1 2 3 Previous Next 30 Replies Latest reply on Jan 16, 2019 11:35 AM by ctoronto

    Slow Network Transfer Speeds between Guests

    ctoronto Novice

      I'm currently experiencing slow network transfer speeds between Guests in my environment.  Current speeds fluctuate, but i generally get anywhere from 11 to 65 MB/s, with the average being closer to 20 - 35 MB/s. All VMs are on the same subnet, and vlan.  To help in my testing I created a 6GB file using the fsutil command. Again, I tested back and forth with the same machines, and I still got the same results.  The same is true when sending this file between VMs on the same host.  Shouldn't I be seeing closer to full gigabit speed, especially when they are on the same host?

       

      My setup is as follows:

       

      • 2 ESX Hosts running 6.0
      • 20 VMs total  (2008 r2, win7, linux)
      • vCenter running 6.7
      • Gigabit switch physical switch with Link Aggregation.
      • iSCSI multi-path to Array (12 bay - 10 HD 7200rpm - 2 SSD as cache)

       

      Things I have tested:

       

      • Crystal Benchmark - 200 MB/s from VM with sequential.
      • Shutdown non-essential VMs, to ensure more available resources.  Speed test had the same results as before.
      • Moved VMs to local storage on ESX machines.  No difference
      • Tested NICs without load balancing to ensure no faulty physical configuration problem.   No difference
      • Tried vmxnet3 driver - No difference
      • Tested with FTP- No difference
      • Tested from VM to physical - Speed increase to as high as 100MB/s, but wasn't consistent

      Network Layout.png

       

       

        • 1. Re: Slow Network Transfer Speeds between Guests
          a.p. Guru
          Community WarriorsvExpertUser Moderators

          In most cases such issues are related to the storage rather than the network.

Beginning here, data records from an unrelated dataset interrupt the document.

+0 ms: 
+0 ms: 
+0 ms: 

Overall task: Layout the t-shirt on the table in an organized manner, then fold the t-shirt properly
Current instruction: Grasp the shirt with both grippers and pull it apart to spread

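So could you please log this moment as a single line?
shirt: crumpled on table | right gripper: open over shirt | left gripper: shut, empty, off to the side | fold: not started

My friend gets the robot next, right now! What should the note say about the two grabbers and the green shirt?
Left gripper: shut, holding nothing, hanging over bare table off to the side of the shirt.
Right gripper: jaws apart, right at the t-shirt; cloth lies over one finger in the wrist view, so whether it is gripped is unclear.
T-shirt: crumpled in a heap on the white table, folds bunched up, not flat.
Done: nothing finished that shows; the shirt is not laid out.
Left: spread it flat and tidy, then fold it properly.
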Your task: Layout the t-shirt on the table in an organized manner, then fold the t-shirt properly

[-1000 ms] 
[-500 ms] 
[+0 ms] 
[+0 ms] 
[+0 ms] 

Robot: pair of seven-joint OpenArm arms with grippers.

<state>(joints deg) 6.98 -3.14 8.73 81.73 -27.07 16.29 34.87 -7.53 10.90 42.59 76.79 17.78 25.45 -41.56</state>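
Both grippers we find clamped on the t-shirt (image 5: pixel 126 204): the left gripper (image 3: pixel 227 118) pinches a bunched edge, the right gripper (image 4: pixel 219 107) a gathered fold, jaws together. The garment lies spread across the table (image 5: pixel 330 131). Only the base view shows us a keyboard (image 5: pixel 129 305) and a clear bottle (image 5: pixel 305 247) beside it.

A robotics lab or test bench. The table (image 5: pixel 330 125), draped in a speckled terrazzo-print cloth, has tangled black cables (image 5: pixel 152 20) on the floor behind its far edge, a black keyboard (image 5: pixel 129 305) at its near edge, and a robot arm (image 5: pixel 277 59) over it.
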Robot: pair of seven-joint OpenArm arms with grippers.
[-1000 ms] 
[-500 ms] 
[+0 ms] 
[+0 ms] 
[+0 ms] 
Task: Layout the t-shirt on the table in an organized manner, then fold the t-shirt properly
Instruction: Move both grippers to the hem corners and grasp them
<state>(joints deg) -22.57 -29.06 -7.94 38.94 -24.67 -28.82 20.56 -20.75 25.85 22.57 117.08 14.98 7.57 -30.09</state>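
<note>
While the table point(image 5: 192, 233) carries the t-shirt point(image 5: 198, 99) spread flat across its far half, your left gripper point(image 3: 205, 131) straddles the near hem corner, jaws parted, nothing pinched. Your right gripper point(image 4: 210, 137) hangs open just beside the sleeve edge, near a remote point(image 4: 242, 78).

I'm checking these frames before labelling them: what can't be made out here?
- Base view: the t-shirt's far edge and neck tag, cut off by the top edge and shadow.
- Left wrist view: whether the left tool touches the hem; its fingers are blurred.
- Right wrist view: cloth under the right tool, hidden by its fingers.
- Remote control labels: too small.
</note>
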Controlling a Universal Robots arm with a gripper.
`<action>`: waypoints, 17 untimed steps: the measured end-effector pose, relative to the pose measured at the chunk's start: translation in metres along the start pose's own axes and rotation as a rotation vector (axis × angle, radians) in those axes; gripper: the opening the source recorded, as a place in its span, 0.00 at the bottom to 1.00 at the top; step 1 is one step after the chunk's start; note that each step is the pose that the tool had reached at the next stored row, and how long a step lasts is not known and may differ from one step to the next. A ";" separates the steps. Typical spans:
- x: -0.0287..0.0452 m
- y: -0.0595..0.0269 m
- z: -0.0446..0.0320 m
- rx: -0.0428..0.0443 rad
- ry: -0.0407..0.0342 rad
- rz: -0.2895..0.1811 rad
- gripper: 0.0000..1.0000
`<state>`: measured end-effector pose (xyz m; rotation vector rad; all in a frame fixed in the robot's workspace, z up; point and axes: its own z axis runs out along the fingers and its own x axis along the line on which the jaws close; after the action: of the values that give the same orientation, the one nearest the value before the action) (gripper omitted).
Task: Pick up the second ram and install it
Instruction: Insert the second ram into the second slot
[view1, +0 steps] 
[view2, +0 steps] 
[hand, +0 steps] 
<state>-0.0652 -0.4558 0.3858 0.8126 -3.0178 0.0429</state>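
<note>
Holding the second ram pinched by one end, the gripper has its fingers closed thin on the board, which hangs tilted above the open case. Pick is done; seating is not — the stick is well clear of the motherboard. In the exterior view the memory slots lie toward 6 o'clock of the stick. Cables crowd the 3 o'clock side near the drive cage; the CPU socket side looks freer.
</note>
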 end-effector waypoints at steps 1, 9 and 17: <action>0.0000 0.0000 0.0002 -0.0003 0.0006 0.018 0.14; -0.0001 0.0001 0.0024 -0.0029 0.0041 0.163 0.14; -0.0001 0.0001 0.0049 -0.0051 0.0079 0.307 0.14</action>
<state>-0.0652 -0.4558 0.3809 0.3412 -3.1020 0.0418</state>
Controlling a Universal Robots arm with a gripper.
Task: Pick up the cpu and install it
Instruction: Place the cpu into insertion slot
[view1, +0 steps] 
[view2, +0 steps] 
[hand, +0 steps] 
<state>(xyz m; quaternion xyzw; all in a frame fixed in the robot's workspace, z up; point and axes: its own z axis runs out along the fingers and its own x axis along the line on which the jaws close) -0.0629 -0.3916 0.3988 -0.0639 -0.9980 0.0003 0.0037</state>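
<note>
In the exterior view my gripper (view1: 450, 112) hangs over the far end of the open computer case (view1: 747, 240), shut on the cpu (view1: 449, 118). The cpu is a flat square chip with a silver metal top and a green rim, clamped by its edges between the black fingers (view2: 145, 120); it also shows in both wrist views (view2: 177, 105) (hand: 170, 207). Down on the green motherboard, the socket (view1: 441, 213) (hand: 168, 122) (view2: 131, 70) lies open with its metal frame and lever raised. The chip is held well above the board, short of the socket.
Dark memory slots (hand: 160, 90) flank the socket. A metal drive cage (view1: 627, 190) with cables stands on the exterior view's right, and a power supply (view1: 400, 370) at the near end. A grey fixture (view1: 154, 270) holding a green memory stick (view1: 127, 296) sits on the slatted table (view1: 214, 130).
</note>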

          To see whether the network throughput is as expected you should use a tool which transfers data without storage access, i.e. something like iperf, or NetIO.

           

          André

          • 2. Re: Slow Network Transfer Speeds between Guests
            ctoronto Novice

            I have tested the vms, moving them to local datastores, on each the ESX hosts, and there by bypassing the iscsi infrastructure.  When I did that, I did not see any noticeable change.  

             

            I have tested iperf, and appears to be getting about 950mbps.  This number goes up when they are connected on the same on the same host, ususally somewhere around 4.5 to 5 gbps.

            • 3. Re: Slow Network Transfer Speeds between Guests
              daphnissov Guru
              vExpertCommunity Warriors

              As André has pointed out, this is usually the cause of poor underlying storage performance, and your test results would seem to confirm this. Your local storage has different performance characteristics than this shared storage. So you should be looking at the shared storage to determine the cause. I will say that what looks immediately suspect to me are the 7.2K SATA drives which are horrible for virtual machines as they cannot do random writes well at all.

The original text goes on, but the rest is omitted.